- Born: Fung Siu-kan 8 November 1944 Shuntak, Kwangtung, China
- Died: 31 October 2025 (aged 80) Linkou, New Taipei, Taiwan
- Years active: 1967–2024

Chinese name
- Traditional Chinese: 馮淬帆
- Simplified Chinese: 冯淬帆

Standard Mandarin
- Hanyu Pinyin: Féng Cuìfān
- Wade–Giles: Fêng2 Tsʻui4-fan1

Yue: Cantonese
- Jyutping: Fung4 Seoi6-faan4

Fung Siu-kan
- Traditional Chinese: 馮兆覲
- Simplified Chinese: 冯兆觐

Standard Mandarin
- Hanyu Pinyin: Féng Zhàojǐn
- Wade–Giles: Fêng2 Chao4-chin3

Yue: Cantonese
- Jyutping: Fung4 Siu6-gan2

Signature

= Stanley Fung =

Hong Kong-Taiwanese actor and film director (1944–2025)

Stanley Fung Shui-fan (8 November 1944 – 31 October 2025) was a Hong Kong and Taiwanese actor and film director known for playing comedic roles. He was one of the Lucky Stars.

== Early life ==
Fung was born in Guangdong, China in 1944. He moved to Hong Kong when he was six.

== Career ==
In 1967, Fung became an actor in Hong Kong films. Fung first appeared in the action film To Rose with Love (1967) directed by Chor Yuen. In 1974, Fung became a director and writer. His directorial debut was The Looks of Hong Kong (1974), a Mandarin-language drama. Fung was credited with over 135 films as an actor, 10 films as a director, four films as a writer and three films as a producer.

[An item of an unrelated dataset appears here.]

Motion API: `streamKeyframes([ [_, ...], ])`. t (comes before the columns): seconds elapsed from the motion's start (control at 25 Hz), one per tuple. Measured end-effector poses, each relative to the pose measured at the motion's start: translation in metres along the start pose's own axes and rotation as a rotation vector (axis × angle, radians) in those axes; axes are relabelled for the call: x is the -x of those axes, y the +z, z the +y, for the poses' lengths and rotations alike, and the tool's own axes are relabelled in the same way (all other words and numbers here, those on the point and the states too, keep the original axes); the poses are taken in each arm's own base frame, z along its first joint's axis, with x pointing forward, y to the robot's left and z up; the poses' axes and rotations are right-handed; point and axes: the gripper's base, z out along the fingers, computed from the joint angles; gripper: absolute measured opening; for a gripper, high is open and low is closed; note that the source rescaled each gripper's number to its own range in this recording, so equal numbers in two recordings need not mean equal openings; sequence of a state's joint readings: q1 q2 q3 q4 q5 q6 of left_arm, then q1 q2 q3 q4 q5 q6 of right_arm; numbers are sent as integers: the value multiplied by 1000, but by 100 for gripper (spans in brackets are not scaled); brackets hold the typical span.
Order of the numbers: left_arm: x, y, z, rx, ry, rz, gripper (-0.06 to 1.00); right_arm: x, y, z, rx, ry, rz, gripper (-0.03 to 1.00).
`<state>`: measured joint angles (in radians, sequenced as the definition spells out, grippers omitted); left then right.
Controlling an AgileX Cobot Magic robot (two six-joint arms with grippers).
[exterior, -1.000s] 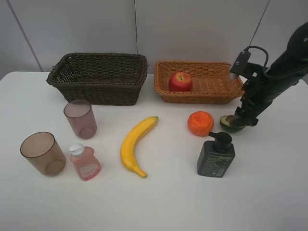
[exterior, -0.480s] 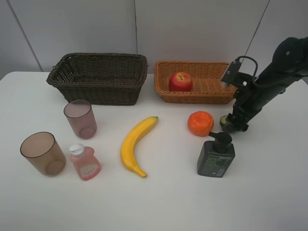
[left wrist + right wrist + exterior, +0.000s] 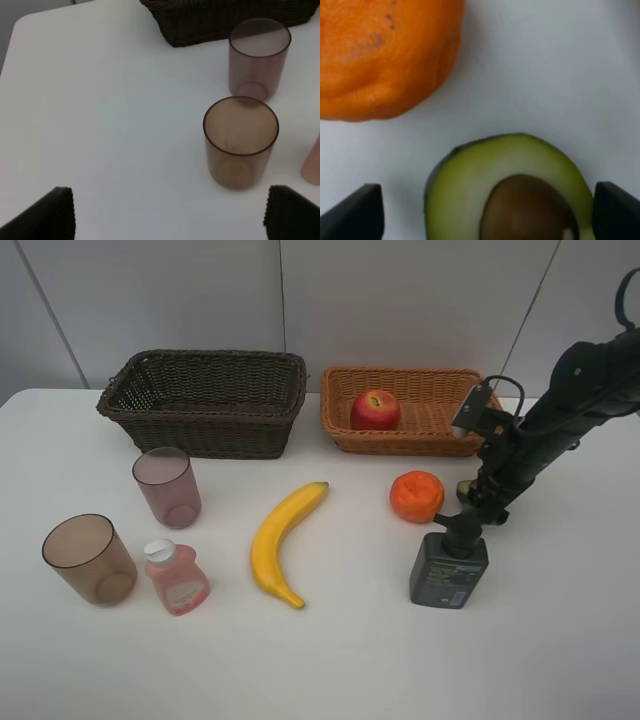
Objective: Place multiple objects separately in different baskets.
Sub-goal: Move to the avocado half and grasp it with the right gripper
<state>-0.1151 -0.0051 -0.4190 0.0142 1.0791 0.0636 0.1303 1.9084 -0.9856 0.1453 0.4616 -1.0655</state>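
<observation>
My right gripper (image 3: 478,502) is down over the halved avocado (image 3: 515,195), open, with a finger on each side and a gap showing. From above only a sliver of the avocado (image 3: 465,488) shows, beside the tangerine (image 3: 417,496). The red apple (image 3: 375,410) lies in the light basket (image 3: 400,445); the dark basket (image 3: 200,425) holds nothing visible. Banana (image 3: 280,540), pump bottle (image 3: 448,565), pink bottle (image 3: 177,578) and two cups (image 3: 167,486) (image 3: 88,558) stand on the table. My left gripper (image 3: 170,215) is open near the closer cup (image 3: 240,145).
The pump bottle's head sits just in front of my right gripper, and the tangerine (image 3: 380,55) lies close beside the avocado. The light basket's front wall is just behind the right arm. The table (image 3: 330,660) is white, with a grey wall behind it.
The right arm has swung left and down over the avocado, hiding most of it from above, and its jaws have narrowed a little. The left gripper and the other objects have not moved.
</observation>
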Motion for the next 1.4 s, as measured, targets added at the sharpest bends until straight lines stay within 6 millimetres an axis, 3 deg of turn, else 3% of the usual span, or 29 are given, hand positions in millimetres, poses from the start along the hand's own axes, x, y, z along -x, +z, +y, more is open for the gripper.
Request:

Fung was one of the main cast of the Lucky Stars, a Hong Kong action comedy film series in the 1980s and 1990s.

Fung first gained attention in Taiwan for the Mandarin dub of The Crazy Companies (1988), in which profanities were replaced by names of fruits, inspiring continued colloquial use of fruit-based terms for profanities. Fung's television debut in Taiwan was in 1992, on the Chinese Television System drama Fairy Godfather.

== Personal life and death ==
Fung relocated to Taiwan in 1989, acquiring full citizenship of Republic of China in 1996.

Fung was a longtime supporter of the Kuomintang (KMT). In 2020, he was invited by the KMT to speak at a public assembly, where he publicly supported cross-strait reunification under a democratic system.

Fung lived at Linkou District of New Taipei, Taiwan.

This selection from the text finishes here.